Consumption (nondurables and services) is about half as volatile as output.

Investment in fixed capital is more than three times as volatile than output.

Hours worked is slightly less volatile than output.


Cyclical Properties

Consumption and output are procyclical.

Investment and output are procyclical.

Hours worked and output are procyclical.

Net exports and output are countercyclical.


International Comovements

Cross-country correlations for output are positive (except South Africa).

Cross-country correlations for consumption are positive but smaller than those for output.

The correlation between saving and investment rates show no clear pattern (No Feldstein-Horioka puzzle).

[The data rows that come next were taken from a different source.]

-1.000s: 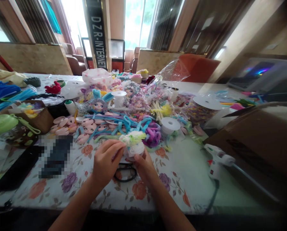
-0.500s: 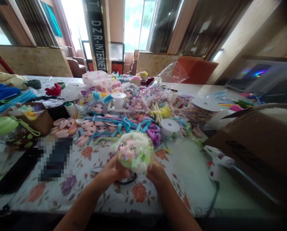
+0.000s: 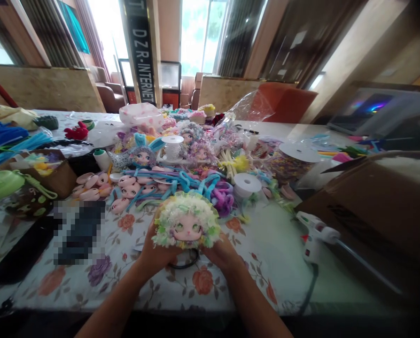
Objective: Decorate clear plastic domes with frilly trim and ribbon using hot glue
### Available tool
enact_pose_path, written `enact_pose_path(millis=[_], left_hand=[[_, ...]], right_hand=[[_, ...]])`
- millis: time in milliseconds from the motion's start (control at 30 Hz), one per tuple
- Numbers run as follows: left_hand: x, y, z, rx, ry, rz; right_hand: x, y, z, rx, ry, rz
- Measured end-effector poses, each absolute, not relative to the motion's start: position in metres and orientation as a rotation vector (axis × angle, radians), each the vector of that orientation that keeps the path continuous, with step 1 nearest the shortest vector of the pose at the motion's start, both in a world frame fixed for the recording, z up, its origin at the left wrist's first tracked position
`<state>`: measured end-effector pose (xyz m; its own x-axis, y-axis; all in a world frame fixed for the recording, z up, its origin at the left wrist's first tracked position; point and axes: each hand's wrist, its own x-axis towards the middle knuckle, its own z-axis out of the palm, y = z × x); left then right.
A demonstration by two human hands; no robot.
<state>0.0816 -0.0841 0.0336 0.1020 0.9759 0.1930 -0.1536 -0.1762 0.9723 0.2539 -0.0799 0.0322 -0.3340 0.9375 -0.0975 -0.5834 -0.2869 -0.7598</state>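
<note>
Over the floral surface (image 3: 150,293), a curly-haired doll head (image 3: 187,224) is held midway between left hand (image 3: 156,249) and right hand (image 3: 222,253), its face toward the near edge.

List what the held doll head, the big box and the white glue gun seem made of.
Doll head: pale, even face, probably smooth plastic or vinyl; hair fluffy, curled, perhaps yarn.
Box: matt brown with a dark-printed wall, so likely cardboard.
Glue gun: white, smooth, moulded body, probably hard plastic.
</note>
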Motion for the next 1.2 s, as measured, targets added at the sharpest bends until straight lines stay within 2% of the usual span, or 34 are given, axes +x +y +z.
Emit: enact_pose_path(millis=[133,367,633,767,867,1067,1200], left_hand=[[0.084,-0.076,0.035,1.447,1.062,1.464],[0.085,-0.072,0.029,1.369,1.148,1.484],[0.077,-0.067,0.022,1.534,1.117,1.370],[0.074,-0.069,0.033,1.449,0.913,1.195],[0.075,-0.069,0.043,1.377,0.769,1.230],[0.078,-0.070,0.047,1.288,0.881,1.183],[0.070,-0.069,0.045,1.329,0.860,1.171]], right_hand=[[0.253,-0.077,0.021,-0.647,-0.785,1.792],[0.257,-0.077,0.022,-0.706,-1.061,1.563],[0.255,-0.068,0.019,-0.865,-1.175,1.288],[0.256,-0.067,0.012,-0.999,-1.152,1.130],[0.256,-0.067,0.008,-1.044,-1.174,1.025],[0.257,-0.069,0.010,-0.973,-1.200,1.015],[0.257,-0.068,0.014,-0.956,-1.153,1.127]])
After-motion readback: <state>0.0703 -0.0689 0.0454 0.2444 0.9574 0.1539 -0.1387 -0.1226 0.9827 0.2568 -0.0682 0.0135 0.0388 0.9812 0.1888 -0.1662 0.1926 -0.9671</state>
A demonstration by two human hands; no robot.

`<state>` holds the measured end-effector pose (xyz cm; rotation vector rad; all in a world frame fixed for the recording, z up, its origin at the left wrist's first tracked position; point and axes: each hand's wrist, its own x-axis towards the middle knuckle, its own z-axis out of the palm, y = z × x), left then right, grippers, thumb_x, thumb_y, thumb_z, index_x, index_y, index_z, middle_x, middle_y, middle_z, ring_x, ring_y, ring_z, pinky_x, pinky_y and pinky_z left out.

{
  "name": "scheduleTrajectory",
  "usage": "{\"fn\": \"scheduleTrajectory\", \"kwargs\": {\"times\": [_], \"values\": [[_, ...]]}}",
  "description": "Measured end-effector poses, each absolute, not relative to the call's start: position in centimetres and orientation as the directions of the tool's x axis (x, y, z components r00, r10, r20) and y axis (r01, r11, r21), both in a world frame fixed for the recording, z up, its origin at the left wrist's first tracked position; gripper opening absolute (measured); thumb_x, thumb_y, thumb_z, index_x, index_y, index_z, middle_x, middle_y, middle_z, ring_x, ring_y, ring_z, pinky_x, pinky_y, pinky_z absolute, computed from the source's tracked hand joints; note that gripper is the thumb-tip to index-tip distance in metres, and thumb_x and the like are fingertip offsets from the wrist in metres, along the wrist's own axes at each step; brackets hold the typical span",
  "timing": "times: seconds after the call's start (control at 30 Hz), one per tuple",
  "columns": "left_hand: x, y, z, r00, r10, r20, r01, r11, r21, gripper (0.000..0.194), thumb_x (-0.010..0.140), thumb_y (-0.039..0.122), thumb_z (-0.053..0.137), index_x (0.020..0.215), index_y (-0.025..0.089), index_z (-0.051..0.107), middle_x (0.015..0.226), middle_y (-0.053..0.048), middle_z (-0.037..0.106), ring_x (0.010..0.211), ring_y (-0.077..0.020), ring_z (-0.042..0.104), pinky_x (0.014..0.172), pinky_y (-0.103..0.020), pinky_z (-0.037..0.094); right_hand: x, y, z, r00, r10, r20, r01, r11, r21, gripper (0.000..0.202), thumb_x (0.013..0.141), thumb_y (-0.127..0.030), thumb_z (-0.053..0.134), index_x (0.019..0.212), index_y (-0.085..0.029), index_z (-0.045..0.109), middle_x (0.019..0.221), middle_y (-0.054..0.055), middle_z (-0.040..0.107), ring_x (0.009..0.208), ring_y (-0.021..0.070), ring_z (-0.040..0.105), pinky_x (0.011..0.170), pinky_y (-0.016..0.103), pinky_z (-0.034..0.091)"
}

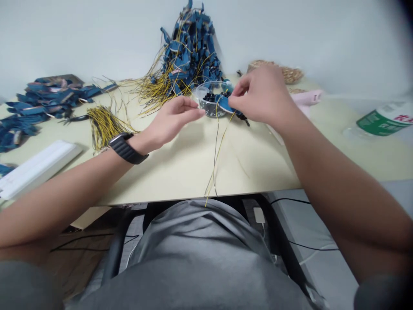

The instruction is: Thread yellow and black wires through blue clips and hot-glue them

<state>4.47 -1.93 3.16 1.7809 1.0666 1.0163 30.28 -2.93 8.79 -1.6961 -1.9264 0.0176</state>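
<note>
Right hand (263, 97): fingertips pinched on blue piece (225, 103), at rim of tub (210, 113); wires (215, 160) trailing across table (258, 165). Left hand (172, 120): loosely open, apparently empty, beside tub. Hazard: snagged wires could tug piece free; knuckle bump could tip tub.
</note>
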Motion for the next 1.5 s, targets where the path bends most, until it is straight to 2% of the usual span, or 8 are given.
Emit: {"fn": "scheduleTrajectory", "kwargs": {"times": [0.27,0.4,0.5,0.6,0.8,1.0,1.17,1.5], "values": [[14.2,-1.4,3.9,0.499,0.767,0.403,0.560,-0.640,0.526,0.075,0.084,0.067,0.109,0.139,0.024,0.080,0.151,-0.020,0.073,0.164,-0.0643,0.045,0.139,-0.074,0.027,33.9,-3.7,8.1,0.090,0.944,0.317,0.923,0.041,-0.384,0.036,0.092,-0.004,0.078,0.071,-0.030,0.064,0.076,0.007,0.073,0.103,0.0333,0.082,0.102,0.044,0.060],[17.8,-0.8,3.7,0.549,0.721,0.423,0.588,-0.693,0.418,0.079,0.090,0.079,0.100,0.142,0.023,0.080,0.145,-0.022,0.074,0.161,-0.0680,0.042,0.136,-0.078,0.024,37.0,-3.2,6.5,0.049,0.932,0.359,0.890,0.122,-0.439,0.028,0.095,-0.020,0.090,0.075,-0.028,0.073,0.078,0.014,0.077,0.106,0.0415,0.081,0.098,0.052,0.060],[19.2,-0.7,3.6,0.563,0.706,0.430,0.573,-0.708,0.413,0.082,0.093,0.087,0.092,0.142,0.022,0.080,0.140,-0.023,0.074,0.163,-0.0690,0.040,0.136,-0.080,0.023,38.4,-3.5,5.6,0.076,0.923,0.378,0.890,0.109,-0.443,0.022,0.097,-0.034,0.093,0.080,-0.027,0.080,0.083,0.016,0.080,0.107,0.0462,0.081,0.098,0.058,0.062],[20.0,-1.1,3.7,0.566,0.724,0.393,0.594,-0.689,0.414,0.087,0.095,0.092,0.086,0.142,0.019,0.080,0.139,-0.023,0.075,0.162,-0.0662,0.041,0.136,-0.081,0.023,39.0,-3.9,5.1,0.116,0.921,0.372,0.891,0.069,-0.448,0.021,0.093,-0.034,0.094,0.078,-0.025,0.081,0.079,0.017,0.076,0.104,0.0456,0.080,0.100,0.062,0.063],[21.1,-1.4,3.4,0.576,0.738,0.352,0.627,-0.675,0.390,0.077,0.094,0.080,0.088,0.139,0.019,0.079,0.140,-0.024,0.077,0.156,-0.0670,0.048,0.132,-0.081,0.025,39.9,-4.1,3.9,0.104,0.939,0.327,0.851,0.087,-0.518,0.022,0.092,-0.029,0.092,0.075,-0.031,0.078,0.077,0.016,0.071,0.101,0.0463,0.076,0.099,0.066,0.060],[20.6,0.5,2.1,0.676,0.679,0.288,0.557,-0.726,0.403,0.081,0.081,0.074,0.098,0.138,0.022,0.074,0.149,-0.023,0.074,0.151,-0.0615,0.054,0.127,-0.076,0.036,41.2,-6.3,4.4,0.104,0.957,0.272,0.841,0.061,-0.538,0.024,0.098,-0.025,0.084,0.075,-0.030,0.081,0.069,0.009,0.067,0.085,0.0363,0.068,0.083,0.053,0.055],[20.0,0.3,1.7,0.783,0.582,0.221,0.475,-0.788,0.392,0.078,0.075,0.073,0.102,0.129,0.025,0.071,0.147,-0.020,0.076,0.146,-0.0559,0.058,0.126,-0.072,0.041,44.0,-8.6,4.5,-0.001,0.971,0.240,0.804,0.144,-0.578,0.012,0.099,-0.033,0.087,0.089,-0.027,0.091,0.095,0.010,0.086,0.094,0.0330,0.075,0.089,0.049,0.055],[20.2,0.6,1.4,0.838,0.525,0.149,0.448,-0.817,0.362,0.082,0.072,0.080,0.100,0.127,0.024,0.076,0.138,-0.017,0.076,0.142,-0.0542,0.056,0.126,-0.073,0.041,45.2,-10.3,2.3,-0.099,0.978,0.186,0.703,0.201,-0.682,0.023,0.084,-0.043,0.100,0.101,-0.030,0.095,0.081,0.002,0.068,0.077,0.0231,0.059,0.074,0.041,0.045]]}}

* saving (S) = output (Y) - consumption (C) - government purchases (G)


Theoritical Model (Two Country Kydland-Presott (1992) Model)

Consumption is more highly correlated across countries than we see in the data.

Output is less highly correlated across countries than we see in the data.

Investment is much more volatile than we see in the data.

The trade balance is much more volatile than we see in the data.

When small trading frictions are introduced, the volatilities of investment and net exports fall sharply.

A number of reasonable changes in the economy cannot change the results that the cross-country correlation of consumption is larger than the output correlation—an anomaly.

What's going on in the theoretical model?
Increase in productivity
->
increase in domestic investment (large), consumption, output
->
decrease in balance of trade (ΔI + ΔC > ΔY)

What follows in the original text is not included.